Offering upsized in response to investor demand
Paris (France), June 20, 2017 – 08:00 am CEST – Onxeo S.A. (Euronext Paris, NASDAQ Copenhagen: ONXEO), (“Onxeo” or the “Company”), a clinical-stage biotechnology company specializing in the development of innovative drugs for the treatment of orphan diseases, in particular in oncology, today announced a capital raise for gross proceeds of approximately EUR 15 million by means of a private placement via an accelerated book-build offering. Guggenheim Securities, LLC and Oddo BHF acted as Joint Bookrunners.
The operation, announced on June 19, 2017, was oversubscribed, bringing the amount raised from 12 M€ initially offered to 15 M€ at 4.25€ per share, representing a discount of 12.6% to the volume weighted average price of the Company’s shares over the 3 last trading days before pricing.
US and European institutional investors specialized in healthcare and biotechnology have participated in the capital raise, significantly reinforcing the Company’s shareholding structure.
“This placement strengthens both our cash position and our institutional shareholder base. With this support from leading healthcare institutions, we will be able to advance the development of our strategic assets”, commented Judith Greciet, Chief Executive Officer of Onxeo. “The proceeds from this financing will help complete the development of Livatag® in hepatocellular carcinoma, explore the potential of Beleodaq® in combination, and support the ambitious development plan for AsiDNA™, our first-in-class DNA repair inhibitor.”
Key characteristics of the offering
3,529,411 new shares, par value EUR 0.25 each, have been placed with qualified institutional investors in the United States and Europe. The order book was well covered based on strong demand from new and existing investors specialized in healthcare and biotechnology, including Financière de la Montagne, the main shareholder of the Company. 72% of the demand was allocated to US investors.

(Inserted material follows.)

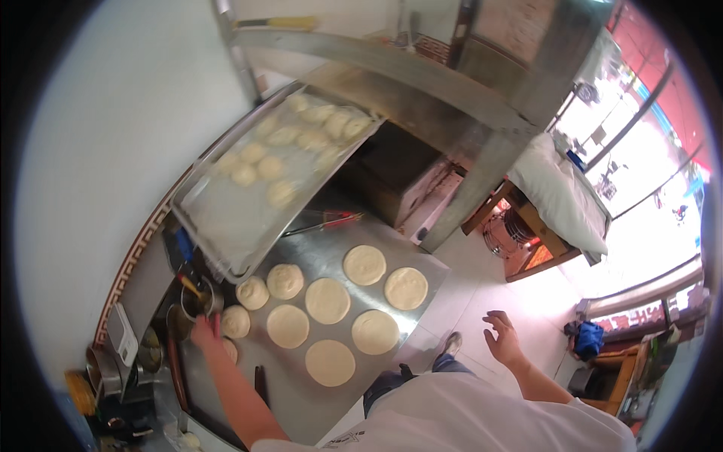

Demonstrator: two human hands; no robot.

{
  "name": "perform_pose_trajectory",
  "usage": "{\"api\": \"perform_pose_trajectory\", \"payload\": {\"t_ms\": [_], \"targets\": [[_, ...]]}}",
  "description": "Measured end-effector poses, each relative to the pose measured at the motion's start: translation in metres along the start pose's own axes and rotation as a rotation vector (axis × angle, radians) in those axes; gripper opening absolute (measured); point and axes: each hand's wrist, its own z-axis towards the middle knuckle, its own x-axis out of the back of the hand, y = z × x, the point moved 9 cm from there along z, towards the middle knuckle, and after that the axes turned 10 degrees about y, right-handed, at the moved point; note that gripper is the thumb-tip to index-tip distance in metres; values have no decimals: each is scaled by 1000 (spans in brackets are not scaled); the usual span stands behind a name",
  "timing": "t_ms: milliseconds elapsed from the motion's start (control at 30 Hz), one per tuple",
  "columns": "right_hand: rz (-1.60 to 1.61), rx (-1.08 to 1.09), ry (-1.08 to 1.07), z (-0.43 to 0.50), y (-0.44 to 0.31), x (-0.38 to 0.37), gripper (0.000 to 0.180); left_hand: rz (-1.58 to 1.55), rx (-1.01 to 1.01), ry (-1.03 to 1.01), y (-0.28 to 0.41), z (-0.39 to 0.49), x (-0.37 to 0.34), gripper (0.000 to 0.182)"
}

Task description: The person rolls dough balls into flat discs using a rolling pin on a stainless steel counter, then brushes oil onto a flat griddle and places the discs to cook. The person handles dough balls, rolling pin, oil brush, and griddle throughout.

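Note:
At the metal pot on the left side of the steel worktop, my left hand is closed on a red handle; what the handle belongs to is hidden. A brush with a yellow and red handle leans in the pot. Several flat dough rounds lie on the worktop, with smaller, thicker ones close to the pot. Over the floor on the right, my right hand is empty, its fingers spread.
A metal tray of dough balls under clear film stands behind the rounds. Tongs lie beside it. A dark rod-like tool rests near my left forearm. A white scale is at far left, and a steel frame leg rises at the worktop's far corner.

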Motion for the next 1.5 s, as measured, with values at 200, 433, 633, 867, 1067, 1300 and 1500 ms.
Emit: {"api": "perform_pose_trajectory", "payload": {"t_ms": [200, 433, 633, 867, 1067, 1300, 1500], "targets": [[64, 158, -27, 45, 44, 24, 31, 20, -53, 3, -12, -107, 78, 18], [249, 156, -18, 134, 138, 99, 28, 240, -128, 10, -42, -327, 104, 16], [521, 341, -158, 228, 93, 122, 31, 554, -15, -370, -100, -554, -2, 22], [573, 635, -54, 308, 2, 173, 41, 805, 42, -728, -208, -724, -195, 9], [428, 663, -160, 407, 22, 202, 44, 861, -200, -1132, -249, -800, -388, 23], [289, 347, 12, 536, 46, 273, 35, 745, -400, -1302, -243, -838, -565, 21], [333, 708, -146, 569, -12, 260, 15, 830, -576, -1263, -228, -841, -654, 22]]}}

The new shares, representing approximately 7.5% of the issued share capital of the Company prior to the share capital increase, were issued today by a decision of the Company’s Chief Executive Officer, using the delegations granted by the Boards of Directors on June 15 and June19 , 2017 pursuant to the eighteenth and twentieth resolutions of the extraordinary general meeting of the shareholders of the Company held on May 24, 2017 and in accordance with articles L. 225-136 of the French Commercial code (code de commerce) and L. 411-2(II) of the French monetary and financial code (code monétaire et financier).
The capital raise was conducted by way of a private placement of new shares via an accelerated book-build offering announced on June 19, 2017.
The issue price of the new shares has been set at EUR 4.25 per share, representing a 12.6% discount to the volume weighted average price of the Company’s shares on the regulated market of Euronext Paris over the 3 last trading days before pricing (i.e. from June 15, 2017 to June 19, 2017 inclusive), which was EUR 4.8645 pursuant to the twentieth resolution of the extraordinary general meeting of the shareholders of the Company held on May 24, 2017.
On an illustrative basis, a shareholder holding 1% of Onxeo’s capital before the offering will now hold a stake of 0.93%.
Use of proceeds
The funds raised will be used to pursue the development of its orphan oncology programs, as well as for general corporate purposes.
Net proceeds will reinforce the cash position of the Company which amounted to EUR 21.7 million at 31 March 2017 and extend the Company’s financial visibility into Q1 2019.
Admission to listing of the new shares
The new shares will carry dividend rights as from their issue date and be immediately fungible in all respects with the Company’s existing shares. They are expected to be admitted to trading under the same code as the existing shares (ISIN FR0011341205) on June 22, 2017 on the regulated market of Euronext in Paris and as soon as possible on the regulated market of Nasdaq OMX in Copenhagen (Denmark).
The offering is not subject to a prospectus to be approved by the French financial markets authority (Autorité des marchés financiers).
Standstill and lock-up provisions
Onxeo has entered into a lock-up agreement ending 90 calendar days after the date of the pricing of the offering, subject to certain customary exceptions. Executives and/or directors of the Company have also signed lock-up agreements with regard to the Company’s shares that they hold, for the same period.
Attention is drawn to the risk factors related to the Company and its activities presented in section 220.127.116.11. of the 2016 reference document filed with the Autorité des marchés financiers on April 24, 2017 under number D.17-0423, which is available on the Autorité des marchés financiers website (www.amf-france.org) or on the Company’s website (www.onxeo.com).
This announcement does not constitute a prospectus within the meaning of the Prospectus Directive or an offer to the public.